Exercise instructions:
Copy out each line of the listing below in which the string "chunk" occurs.

Data section:
==================================================

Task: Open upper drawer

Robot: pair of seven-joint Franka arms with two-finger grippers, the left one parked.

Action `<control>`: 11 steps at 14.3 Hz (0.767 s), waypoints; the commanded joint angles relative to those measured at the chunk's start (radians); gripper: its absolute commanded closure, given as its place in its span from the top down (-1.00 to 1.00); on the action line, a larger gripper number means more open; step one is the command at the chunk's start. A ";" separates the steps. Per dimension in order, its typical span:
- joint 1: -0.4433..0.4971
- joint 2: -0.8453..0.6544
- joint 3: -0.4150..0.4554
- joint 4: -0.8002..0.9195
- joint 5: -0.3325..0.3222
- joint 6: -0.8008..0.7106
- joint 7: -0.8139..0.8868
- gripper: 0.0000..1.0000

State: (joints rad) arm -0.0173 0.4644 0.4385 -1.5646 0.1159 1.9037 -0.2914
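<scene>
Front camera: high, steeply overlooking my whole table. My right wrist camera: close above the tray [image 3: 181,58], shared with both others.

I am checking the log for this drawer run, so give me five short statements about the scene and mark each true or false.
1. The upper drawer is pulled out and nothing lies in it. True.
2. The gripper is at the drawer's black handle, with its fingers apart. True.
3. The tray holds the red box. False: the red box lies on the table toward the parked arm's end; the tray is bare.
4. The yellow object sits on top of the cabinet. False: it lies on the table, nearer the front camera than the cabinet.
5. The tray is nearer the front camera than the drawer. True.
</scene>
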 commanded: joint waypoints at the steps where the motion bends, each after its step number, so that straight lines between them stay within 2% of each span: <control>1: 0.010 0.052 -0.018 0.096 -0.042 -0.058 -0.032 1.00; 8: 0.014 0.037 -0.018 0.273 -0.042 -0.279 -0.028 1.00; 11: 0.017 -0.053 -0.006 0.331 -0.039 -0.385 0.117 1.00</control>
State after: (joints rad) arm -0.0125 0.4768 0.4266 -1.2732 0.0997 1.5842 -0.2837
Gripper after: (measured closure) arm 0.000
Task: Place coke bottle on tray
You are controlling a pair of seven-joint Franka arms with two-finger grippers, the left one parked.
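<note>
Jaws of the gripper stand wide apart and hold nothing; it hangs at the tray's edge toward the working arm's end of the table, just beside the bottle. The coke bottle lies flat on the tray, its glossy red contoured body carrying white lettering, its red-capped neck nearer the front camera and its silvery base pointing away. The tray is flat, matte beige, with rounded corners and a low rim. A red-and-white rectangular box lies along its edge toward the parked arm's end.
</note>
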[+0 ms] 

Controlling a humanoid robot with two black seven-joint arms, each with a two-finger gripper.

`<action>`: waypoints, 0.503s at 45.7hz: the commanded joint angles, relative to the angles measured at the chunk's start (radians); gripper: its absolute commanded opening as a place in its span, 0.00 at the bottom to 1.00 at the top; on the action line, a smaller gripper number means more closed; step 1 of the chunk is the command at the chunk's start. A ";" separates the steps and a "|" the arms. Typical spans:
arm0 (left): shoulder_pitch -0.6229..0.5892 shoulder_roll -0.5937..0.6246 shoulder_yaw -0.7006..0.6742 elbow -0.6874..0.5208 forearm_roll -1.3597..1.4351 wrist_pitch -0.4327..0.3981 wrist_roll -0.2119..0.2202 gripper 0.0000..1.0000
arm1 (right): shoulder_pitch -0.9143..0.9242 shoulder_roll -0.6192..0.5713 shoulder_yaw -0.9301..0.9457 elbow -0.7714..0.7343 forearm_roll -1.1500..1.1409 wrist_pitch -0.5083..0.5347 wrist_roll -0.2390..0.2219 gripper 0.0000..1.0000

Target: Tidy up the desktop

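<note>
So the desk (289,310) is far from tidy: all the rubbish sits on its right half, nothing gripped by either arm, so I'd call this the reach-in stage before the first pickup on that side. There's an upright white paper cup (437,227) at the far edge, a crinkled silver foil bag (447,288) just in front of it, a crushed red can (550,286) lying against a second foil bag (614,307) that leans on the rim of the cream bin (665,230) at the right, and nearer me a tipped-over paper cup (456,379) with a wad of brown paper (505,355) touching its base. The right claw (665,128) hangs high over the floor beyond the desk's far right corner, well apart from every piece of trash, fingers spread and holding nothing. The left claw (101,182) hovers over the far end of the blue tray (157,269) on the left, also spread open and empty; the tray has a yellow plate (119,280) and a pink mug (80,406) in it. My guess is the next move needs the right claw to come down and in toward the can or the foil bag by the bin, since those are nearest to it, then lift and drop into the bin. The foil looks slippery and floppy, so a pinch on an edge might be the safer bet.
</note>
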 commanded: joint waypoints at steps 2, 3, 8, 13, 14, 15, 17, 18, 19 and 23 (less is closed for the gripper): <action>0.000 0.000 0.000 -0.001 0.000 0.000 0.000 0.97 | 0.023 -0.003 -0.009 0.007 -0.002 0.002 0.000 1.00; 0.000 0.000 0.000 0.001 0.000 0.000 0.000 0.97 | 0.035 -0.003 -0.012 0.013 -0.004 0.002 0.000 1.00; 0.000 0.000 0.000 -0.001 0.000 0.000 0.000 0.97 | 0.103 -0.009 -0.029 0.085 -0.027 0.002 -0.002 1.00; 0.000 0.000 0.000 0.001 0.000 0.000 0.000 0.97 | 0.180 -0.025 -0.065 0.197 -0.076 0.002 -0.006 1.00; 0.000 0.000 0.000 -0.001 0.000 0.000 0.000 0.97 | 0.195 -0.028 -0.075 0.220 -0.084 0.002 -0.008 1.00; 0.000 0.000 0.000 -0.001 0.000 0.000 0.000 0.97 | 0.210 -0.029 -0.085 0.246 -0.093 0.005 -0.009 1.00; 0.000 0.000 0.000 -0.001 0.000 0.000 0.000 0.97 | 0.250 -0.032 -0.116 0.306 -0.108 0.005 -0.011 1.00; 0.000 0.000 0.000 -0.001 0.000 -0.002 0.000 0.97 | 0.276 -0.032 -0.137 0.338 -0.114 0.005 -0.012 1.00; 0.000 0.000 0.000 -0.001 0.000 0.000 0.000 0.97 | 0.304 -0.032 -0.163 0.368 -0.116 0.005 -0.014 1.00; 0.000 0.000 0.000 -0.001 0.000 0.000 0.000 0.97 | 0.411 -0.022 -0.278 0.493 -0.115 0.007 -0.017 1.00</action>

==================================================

Response:
Action `<control>`: 11 steps at 14.3 Hz (0.767 s), waypoints; the commanded joint angles relative to those measured at the chunk's start (radians); gripper: its absolute commanded closure, given as its place in its span from the top down (-1.00 to 1.00); on the action line, a larger gripper number means more open; step one is the command at the chunk's start. A ";" separates the steps. Per dimension in order, its typical span:
`<action>`: waypoints, 0.503s at 45.7hz: the commanded joint angles, relative to the angles measured at the chunk's start (radians); gripper: its absolute commanded opening as a place in its span, 0.00 at the bottom to 1.00 at the top; on the action line, a smaller gripper number means more closed; step 1 of the chunk is the command at the chunk's start. A ";" separates the steps and a "|" the arms. Typical spans:

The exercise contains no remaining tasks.